Thanks for the heads up =)
My updated code, I'll try to make a PR tomorrow ;). Do you want it inside envpool package or in the example folder?

from typing import Optional

import envpool
import gym
import numpy as np
import torch as th
from envpool.python.protocol import EnvPool
from gym.envs.registration import EnvSpec

from stable_baselines3 import PPO
from stable_baselines3.common.env_util import make_vec_env
from stable_baselines3.common.vec_env import VecEnvWrapper, VecMonitor
from stable_baselines3.common.vec_env.base_vec_env import (
    VecEnv,
    VecEnvObs,
    VecEnvStepReturn,
    VecEnvWrapper,
)
from stable_baselines3.common.evaluation import evaluate_policy

# Force PyTorch to use only one threads
# make things faster for simple envs
th.set_num_threads(1)

num_envs = 4
env_id = "Pendulum-v0"
seed = 0
use_env_pool = True


class VecAdapter(VecEnvWrapper):
    """
    Convert EnvPool object to a Stable-Baselines3 (SB3) VecEnv.
    

    :param venv: The envpool object.
    """
    def __init__(self, venv: EnvPool):
        venv.num_envs = venv.spec.config.num_envs
        super().__init__(venv=venv)

    def step_async(self, actions: np.ndarray) -> None:
        self.actions = actions

    def reset(self) -> VecEnvObs:
        return self.venv.reset()

    def seed(self, seed: Optional[int] = None) -> None:
        # You can only seed EnvPool env by calling envpool.make()
        pass

    def step_wait(self) -> VecEnvStepReturn:
        obs, rewards, dones, info_dict = self.venv.step(self.actions)
        infos = []
        # Convert dict to list of dict
        # and add terminal observation
        for i in range(self.num_envs):
            infos.append(
                {
                    key: info_dict[key][i]
                    for key in info_dict.keys()
                    if isinstance(info_dict[key], np.ndarray)
                }
            )
            if dones[i]:
                infos[i]["terminal_observation"] = obs[i]
                obs[i] = self.venv.reset(np.array([i]))

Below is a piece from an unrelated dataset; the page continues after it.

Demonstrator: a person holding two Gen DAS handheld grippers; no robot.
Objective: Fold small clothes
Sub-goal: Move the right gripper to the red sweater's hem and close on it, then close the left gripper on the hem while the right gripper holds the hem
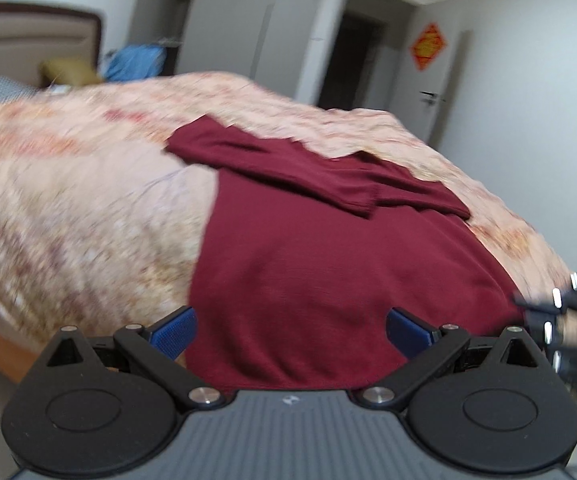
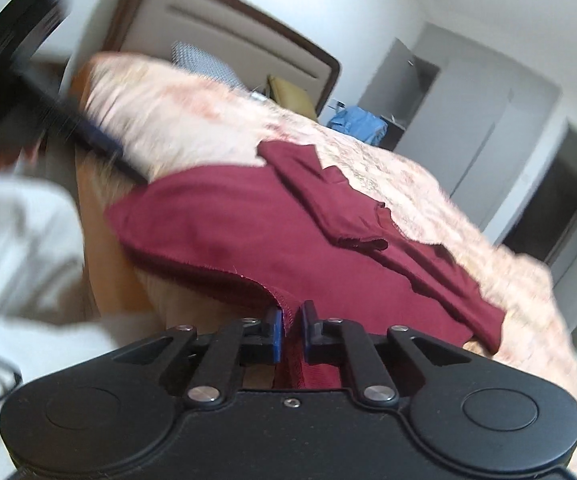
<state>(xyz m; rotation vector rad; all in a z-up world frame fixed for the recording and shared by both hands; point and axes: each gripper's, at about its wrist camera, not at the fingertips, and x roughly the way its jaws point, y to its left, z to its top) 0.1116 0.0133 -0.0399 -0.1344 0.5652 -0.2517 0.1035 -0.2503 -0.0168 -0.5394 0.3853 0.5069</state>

        return obs, rewards, dones, infos


if use_env_pool:
    env = envpool.make(env_id, env_type="gym", num_envs=num_envs, seed=seed)
    env.spec.id = env_id
    env = VecAdapter(env)
    env = VecMonitor(env)
else:
    env = make_vec_env(env_id, n_envs=num_envs)

# Tuned hyperparams for Pendulum-v0
model = PPO(
    "MlpPolicy",
    env,
    n_steps=1024,
    learning_rate=1e-3,
    use_sde=True,
    sde_sample_freq=4,
    gae_lambda=0.95,
    gamma=0.9,
    verbose=1,
    seed=seed,
)
# model = PPO(
#     "MlpPolicy",
#     env,
#     learning_rate=1e-3,
#     gae_lambda=0.95,
#     gamma=0.9,
#     verbose=1,
#     seed=seed,
# )
try:
    model.learn(100_000)
except KeyboardInterrupt:
    pass

# Agent trained on envpool version should also perform well on regular Gym env
test_env = gym.make(env_id)

# Test with EnvPool
mean_reward, std_reward = evaluate_policy(model, env, n_eval_episodes=20)
print(f"EnvPool - {env_id}")
print(f"Mean Reward: {mean_reward:.2f} +/- {std_reward:.2f}")

# Test with Gym
mean_reward, std_reward = evaluate_policy(model, test_env, n_eval_episodes=20, warn=False)
print(f"Gym - {env_id}")
print(f"Mean Reward: {mean_reward:.2f} +/- {std_reward:.2f}")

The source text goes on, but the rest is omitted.